Rasgos expresionistas, escena abierta, representación consciente del papel, reinterpretación de la historia… ¿no son demasiados elementos para no hablar, guardando toda suerte de distancias, de la similitud de este teatro con el teatro épico de Brecht? No hay más que ver cómo cambia un actor cuando, desde su posición de espera a pie de “ring”, salta las cuerdas y penetra en él. Es como si se colocase cada vez la máscara que le toca llevar, una máscara que cae al suelo cuando las vuelve a cruzar para bajar. O pararse a pensar por un momento en la portentosa actuación de Roberto Álamo haciendo el papel de Urtain. Siguiendo lo dicho más arriba sobre la reconstrucción física del personaje, el actor ha ido lo más lejos que le ha sido posible que, sin duda, ha sido un buen trecho. Se ha entrenado con un boxeador, ha ganado musculatura, habla como debía de hablar él y ha adquirido sus gestos y figura. Lo que se llama un enorme trabajo de composición. Pero, una vez conseguida esa hazaña, en ningún momento la utiliza para que nos creamos que “es” Urtain sino que se ha limitado a mostrárnoslo tan verosímil como para que no nos cueste aceptar que “hace de” Urtain. Un ejemplo perfecto de distanciación.

Y esto nos lleva a una última consideración, y es el valor que siguen teniendo las enseñanzas del autor y director de la RDA a la hora de recuperar la práctica de un teatro popular.
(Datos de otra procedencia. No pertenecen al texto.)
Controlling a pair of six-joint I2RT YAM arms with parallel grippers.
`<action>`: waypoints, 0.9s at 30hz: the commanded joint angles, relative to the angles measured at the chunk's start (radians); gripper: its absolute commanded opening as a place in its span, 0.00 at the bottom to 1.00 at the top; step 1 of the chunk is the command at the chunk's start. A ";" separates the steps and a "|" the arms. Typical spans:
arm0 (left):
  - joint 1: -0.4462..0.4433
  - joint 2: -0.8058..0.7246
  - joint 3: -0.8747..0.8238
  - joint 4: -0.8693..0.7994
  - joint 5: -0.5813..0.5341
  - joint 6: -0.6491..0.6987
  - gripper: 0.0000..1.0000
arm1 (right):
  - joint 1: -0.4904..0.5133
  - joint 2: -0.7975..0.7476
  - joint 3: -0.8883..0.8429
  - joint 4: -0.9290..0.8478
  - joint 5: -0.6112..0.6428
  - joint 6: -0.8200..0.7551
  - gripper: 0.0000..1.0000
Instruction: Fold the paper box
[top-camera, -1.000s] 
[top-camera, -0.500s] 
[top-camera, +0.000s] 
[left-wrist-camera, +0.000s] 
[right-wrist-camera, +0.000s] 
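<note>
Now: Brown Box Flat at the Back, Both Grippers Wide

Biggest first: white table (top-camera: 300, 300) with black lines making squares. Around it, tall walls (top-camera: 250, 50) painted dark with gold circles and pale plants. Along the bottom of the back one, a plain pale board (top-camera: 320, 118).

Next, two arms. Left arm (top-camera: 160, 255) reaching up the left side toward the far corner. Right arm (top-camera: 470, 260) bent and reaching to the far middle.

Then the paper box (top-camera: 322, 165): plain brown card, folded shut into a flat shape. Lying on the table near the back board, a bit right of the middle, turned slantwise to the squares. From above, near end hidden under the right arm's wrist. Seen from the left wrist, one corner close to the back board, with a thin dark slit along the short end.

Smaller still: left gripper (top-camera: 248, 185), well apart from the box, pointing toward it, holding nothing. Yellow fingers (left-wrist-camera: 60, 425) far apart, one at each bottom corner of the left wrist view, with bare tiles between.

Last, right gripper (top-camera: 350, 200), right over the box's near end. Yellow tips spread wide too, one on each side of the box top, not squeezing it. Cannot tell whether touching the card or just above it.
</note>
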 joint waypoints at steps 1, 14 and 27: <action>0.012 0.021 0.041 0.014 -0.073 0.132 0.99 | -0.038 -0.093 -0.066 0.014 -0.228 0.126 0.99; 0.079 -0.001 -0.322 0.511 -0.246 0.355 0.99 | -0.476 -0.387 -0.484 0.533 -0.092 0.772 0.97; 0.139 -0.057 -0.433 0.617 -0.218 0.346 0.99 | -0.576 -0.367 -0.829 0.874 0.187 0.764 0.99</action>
Enseñanzas que, naturalmente pasadas por su propio filtro, guían la trayectoria de Animalario, a saber: trabajo en equipo, objetivos bien definidos y una estética suficientemente alejada de los convencionalismos del drama psicológico. De esos mimbres nacen tanto este Urtain como el reconocimiento que está encontrando entre el público del Valle-Inclán. Un público que, por su edad en muchos casos, fue testigo a veces inconsciente de los acontecimientos que se cuentan y, al verlos todos juntos y ordenados, hace su definitivo arqueo. Pero también un público más joven que, gracias a las levas que el CDN realiza en coles e institutos, llena el teatro, se lo pasa bien, y sale convencido de que aquello es, al menos, igual de divertido que un buen “botellón».